» Task brief
Give back the lines of the records exactly, starting at the first and ending at the one with "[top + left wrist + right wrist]".

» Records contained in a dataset
○ ○ ○
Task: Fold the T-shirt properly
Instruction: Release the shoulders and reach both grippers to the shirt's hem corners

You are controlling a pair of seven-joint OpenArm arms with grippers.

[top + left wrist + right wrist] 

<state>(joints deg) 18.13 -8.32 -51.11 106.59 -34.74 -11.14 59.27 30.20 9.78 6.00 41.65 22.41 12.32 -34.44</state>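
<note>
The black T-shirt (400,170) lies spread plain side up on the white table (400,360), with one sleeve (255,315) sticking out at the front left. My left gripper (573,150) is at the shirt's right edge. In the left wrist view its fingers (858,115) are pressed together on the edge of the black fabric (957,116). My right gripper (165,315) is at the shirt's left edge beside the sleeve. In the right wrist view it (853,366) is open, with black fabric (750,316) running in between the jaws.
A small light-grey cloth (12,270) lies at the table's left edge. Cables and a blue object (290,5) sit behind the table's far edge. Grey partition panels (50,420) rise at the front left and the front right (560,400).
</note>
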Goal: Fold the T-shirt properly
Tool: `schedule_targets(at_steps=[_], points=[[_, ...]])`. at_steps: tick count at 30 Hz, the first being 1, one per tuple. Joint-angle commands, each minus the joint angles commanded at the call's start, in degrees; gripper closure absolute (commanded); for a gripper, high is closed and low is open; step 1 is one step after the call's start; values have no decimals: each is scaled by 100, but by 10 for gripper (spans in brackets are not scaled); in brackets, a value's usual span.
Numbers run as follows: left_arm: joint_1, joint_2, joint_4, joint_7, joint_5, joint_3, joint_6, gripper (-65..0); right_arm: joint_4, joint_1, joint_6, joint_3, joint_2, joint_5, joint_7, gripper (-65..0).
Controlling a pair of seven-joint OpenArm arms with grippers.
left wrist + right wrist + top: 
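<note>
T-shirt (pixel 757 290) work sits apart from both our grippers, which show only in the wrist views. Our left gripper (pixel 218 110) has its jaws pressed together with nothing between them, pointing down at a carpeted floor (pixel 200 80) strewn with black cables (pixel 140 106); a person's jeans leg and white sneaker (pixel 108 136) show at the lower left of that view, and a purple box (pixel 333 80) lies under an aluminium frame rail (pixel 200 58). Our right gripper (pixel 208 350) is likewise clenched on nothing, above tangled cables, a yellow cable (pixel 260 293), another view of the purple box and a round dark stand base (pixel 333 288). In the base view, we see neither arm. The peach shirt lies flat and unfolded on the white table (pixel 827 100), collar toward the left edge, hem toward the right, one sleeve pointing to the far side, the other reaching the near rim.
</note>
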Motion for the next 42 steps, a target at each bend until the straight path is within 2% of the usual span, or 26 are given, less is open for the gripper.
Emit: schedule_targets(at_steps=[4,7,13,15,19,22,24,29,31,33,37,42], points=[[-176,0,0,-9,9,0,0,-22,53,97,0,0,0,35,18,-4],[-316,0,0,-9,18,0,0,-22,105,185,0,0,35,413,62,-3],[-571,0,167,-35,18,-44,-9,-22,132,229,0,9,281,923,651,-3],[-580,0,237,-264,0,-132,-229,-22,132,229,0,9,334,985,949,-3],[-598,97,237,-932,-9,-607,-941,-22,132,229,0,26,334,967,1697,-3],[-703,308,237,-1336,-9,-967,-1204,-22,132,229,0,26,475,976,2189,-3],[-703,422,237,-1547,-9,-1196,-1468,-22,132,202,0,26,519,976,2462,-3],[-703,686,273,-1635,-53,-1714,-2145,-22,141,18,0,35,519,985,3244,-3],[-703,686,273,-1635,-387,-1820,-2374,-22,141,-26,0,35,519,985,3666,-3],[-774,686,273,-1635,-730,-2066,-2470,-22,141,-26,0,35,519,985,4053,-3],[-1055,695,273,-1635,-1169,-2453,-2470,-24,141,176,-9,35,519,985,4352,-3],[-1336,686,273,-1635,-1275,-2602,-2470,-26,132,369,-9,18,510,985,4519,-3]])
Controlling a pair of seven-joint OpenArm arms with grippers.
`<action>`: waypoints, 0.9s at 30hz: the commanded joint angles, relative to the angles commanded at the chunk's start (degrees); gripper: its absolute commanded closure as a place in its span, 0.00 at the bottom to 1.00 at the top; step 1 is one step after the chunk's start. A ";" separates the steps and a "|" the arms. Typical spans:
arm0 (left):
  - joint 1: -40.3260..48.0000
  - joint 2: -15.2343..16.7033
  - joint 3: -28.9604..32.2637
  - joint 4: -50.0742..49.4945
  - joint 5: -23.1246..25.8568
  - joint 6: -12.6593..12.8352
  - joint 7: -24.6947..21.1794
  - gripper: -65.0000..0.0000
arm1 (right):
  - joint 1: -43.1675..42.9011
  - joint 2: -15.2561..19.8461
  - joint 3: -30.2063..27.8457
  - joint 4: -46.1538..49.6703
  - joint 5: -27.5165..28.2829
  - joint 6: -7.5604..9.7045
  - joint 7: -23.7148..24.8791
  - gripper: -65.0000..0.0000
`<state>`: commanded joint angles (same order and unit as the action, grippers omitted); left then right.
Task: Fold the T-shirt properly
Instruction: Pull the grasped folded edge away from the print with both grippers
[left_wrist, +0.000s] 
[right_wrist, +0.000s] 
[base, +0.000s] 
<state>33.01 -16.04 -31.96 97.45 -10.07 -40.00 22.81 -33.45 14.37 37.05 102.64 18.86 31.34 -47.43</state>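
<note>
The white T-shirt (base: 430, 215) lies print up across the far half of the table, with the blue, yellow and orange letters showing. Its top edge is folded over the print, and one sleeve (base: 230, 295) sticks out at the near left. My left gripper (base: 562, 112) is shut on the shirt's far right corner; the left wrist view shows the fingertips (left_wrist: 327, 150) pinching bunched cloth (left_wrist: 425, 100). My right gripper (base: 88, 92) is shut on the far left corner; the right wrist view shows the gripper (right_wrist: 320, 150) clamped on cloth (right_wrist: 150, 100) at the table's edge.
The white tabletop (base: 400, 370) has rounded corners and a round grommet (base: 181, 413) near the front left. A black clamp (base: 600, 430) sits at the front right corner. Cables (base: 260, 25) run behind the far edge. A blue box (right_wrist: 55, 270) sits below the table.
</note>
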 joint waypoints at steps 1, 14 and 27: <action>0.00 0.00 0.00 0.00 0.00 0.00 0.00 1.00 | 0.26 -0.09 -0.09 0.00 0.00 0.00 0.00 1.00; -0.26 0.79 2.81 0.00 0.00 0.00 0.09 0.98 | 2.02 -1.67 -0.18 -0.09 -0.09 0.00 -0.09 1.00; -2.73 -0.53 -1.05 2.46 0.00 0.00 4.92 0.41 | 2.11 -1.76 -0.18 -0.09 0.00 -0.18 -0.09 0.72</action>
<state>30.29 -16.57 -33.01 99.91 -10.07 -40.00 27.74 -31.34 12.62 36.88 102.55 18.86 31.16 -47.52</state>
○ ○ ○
» Solution below
Task: Fold the T-shirt properly
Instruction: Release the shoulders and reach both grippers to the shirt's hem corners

You are controlling a pair of seven-joint OpenArm arms with grippers.

[top + left wrist + right wrist] 

This answer has no further content.